• What the task asks: Please return the full listing below without altering anything.

• Supplied information:
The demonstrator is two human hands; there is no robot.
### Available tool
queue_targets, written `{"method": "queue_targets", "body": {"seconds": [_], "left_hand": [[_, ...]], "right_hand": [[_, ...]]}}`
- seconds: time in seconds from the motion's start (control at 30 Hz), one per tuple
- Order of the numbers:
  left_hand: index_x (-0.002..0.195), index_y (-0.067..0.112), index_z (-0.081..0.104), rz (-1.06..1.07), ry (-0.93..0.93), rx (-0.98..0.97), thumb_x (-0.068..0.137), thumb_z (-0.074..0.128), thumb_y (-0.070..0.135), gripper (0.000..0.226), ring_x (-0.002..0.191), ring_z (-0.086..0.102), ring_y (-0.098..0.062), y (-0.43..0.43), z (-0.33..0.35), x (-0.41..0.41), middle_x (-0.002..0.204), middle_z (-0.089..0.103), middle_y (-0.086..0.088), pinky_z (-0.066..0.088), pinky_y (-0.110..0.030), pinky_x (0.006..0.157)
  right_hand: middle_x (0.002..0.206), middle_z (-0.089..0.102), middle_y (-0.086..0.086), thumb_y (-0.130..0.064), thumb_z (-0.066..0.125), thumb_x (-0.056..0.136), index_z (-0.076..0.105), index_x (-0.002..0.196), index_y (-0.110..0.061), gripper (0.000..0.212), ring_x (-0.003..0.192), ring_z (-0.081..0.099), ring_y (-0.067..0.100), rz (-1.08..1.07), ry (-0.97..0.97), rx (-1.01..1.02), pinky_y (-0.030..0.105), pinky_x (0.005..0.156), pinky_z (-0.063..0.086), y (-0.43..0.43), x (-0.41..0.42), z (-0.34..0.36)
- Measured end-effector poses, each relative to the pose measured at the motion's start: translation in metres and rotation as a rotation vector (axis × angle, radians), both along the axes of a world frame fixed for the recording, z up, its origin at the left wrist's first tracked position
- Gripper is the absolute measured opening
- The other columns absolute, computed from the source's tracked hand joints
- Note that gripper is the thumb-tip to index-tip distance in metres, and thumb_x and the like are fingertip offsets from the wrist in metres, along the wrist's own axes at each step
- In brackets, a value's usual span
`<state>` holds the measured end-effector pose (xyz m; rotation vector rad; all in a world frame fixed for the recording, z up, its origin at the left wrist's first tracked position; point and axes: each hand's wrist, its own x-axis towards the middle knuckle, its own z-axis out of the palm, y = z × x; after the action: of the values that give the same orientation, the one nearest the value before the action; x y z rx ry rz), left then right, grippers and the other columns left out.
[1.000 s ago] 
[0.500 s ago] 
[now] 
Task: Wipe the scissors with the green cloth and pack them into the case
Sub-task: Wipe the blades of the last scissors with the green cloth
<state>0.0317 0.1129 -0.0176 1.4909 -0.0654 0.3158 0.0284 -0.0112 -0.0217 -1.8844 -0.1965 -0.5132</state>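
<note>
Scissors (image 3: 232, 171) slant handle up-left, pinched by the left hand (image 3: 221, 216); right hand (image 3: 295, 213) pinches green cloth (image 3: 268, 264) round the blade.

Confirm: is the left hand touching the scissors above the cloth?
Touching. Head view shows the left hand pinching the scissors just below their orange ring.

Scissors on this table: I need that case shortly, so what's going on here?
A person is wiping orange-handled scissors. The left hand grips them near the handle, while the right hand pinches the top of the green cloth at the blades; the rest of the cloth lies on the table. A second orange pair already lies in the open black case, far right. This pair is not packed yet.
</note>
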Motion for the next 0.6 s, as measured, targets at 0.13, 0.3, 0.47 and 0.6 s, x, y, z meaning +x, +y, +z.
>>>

• Result for this task:
The demonstrator is two human hands; there is no robot.
### Available tool
queue_targets, written `{"method": "queue_targets", "body": {"seconds": [_], "left_hand": [[_, ...]], "right_hand": [[_, ...]]}}`
- seconds: time in seconds from the motion's start (control at 30 Hz), one per tuple
- Order of the numbers:
  left_hand: index_x (-0.002..0.195), index_y (-0.067..0.112), index_z (-0.081..0.104), rz (-1.06..1.07), ry (-0.93..0.93), rx (-0.98..0.97), thumb_x (-0.068..0.137), thumb_z (-0.074..0.128), thumb_y (-0.070..0.135), gripper (0.000..0.226), ring_x (-0.002..0.191), ring_z (-0.086..0.102), ring_y (-0.098..0.062), y (-0.43..0.43), z (-0.33..0.35), x (-0.41..0.41), middle_x (-0.002..0.204), middle_z (-0.089..0.103), middle_y (-0.086..0.088), pinky_z (-0.066..0.088), pinky_y (-0.110..0.030), pinky_x (0.006..0.157)
  right_hand: middle_x (0.002..0.206), middle_z (-0.089..0.102), middle_y (-0.086..0.086), thumb_y (-0.130..0.064), thumb_z (-0.066..0.125), thumb_x (-0.056..0.136), index_z (-0.076..0.105), index_x (-0.002..0.196), index_y (-0.110..0.061), gripper (0.000..0.212), ring_x (-0.003..0.192), ring_z (-0.081..0.099), ring_y (-0.067..0.100), rz (-1.08..1.07), ry (-0.97..0.97), rx (-1.01..1.02), pinky_y (-0.030..0.105), pinky_x (0.005..0.156), pinky_z (-0.063..0.086), y (-0.43..0.43), x (-0.41..0.42), z (-0.34..0.36)
- Measured end-effector poses, each relative to the pose measured at the motion's start: translation in metres and rotation as a rotation vector (axis × angle, radians), both along the axes of a world frame fixed for the recording, z up, its origin at the left wrist's first tracked position
- Gripper is the absolute measured opening
- The other columns absolute, computed from the source's tracked hand joints
- Note that gripper is the thumb-tip to index-tip distance in metres, and thumb_x and the like are fingertip offsets from the wrist in metres, along the wrist's own axes at each step
- In brackets, a value's usual span
`<state>` holds the measured end-effector pose (xyz m; rotation vector rad; all in a world frame fixed for the recording, z up, its origin at the left wrist's first tracked position; point and axes: each hand's wrist, its own x-axis towards the middle knuckle, its own z-axis out of the palm, y = z × x; after the action: of the values that give the same orientation, the one nearest the value before the action; x y z rx ry rz), left then right, grippers and the other columns left out.
[1.000 s ago] 
[0.500 s ago] 
[now] 
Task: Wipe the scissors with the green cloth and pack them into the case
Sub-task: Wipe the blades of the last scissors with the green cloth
<state>0.0317 0.1129 -0.0176 1.4909 -0.0654 0.3158 0.0284 -0.0112 -0.0217 -1.8844 -0.1965 -0.5132</state>
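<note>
Scissors (image 3: 232, 171) slant handle up-left, pinched by the left hand (image 3: 221, 216); right hand (image 3: 295, 213) pinches green cloth (image 3: 268, 264) round the blade.

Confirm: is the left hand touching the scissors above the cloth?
Touching. Head view shows the left hand pinching the scissors just below their orange ring.

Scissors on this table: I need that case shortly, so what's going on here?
A person is wiping orange-handled scissors. The left hand grips them near the handle, while the right hand pinches the top of the green cloth at the blades; the rest of the cloth lies on the table. A second orange pair already lies in the open black case, far right. This pair is not packed yet.
</note>
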Motion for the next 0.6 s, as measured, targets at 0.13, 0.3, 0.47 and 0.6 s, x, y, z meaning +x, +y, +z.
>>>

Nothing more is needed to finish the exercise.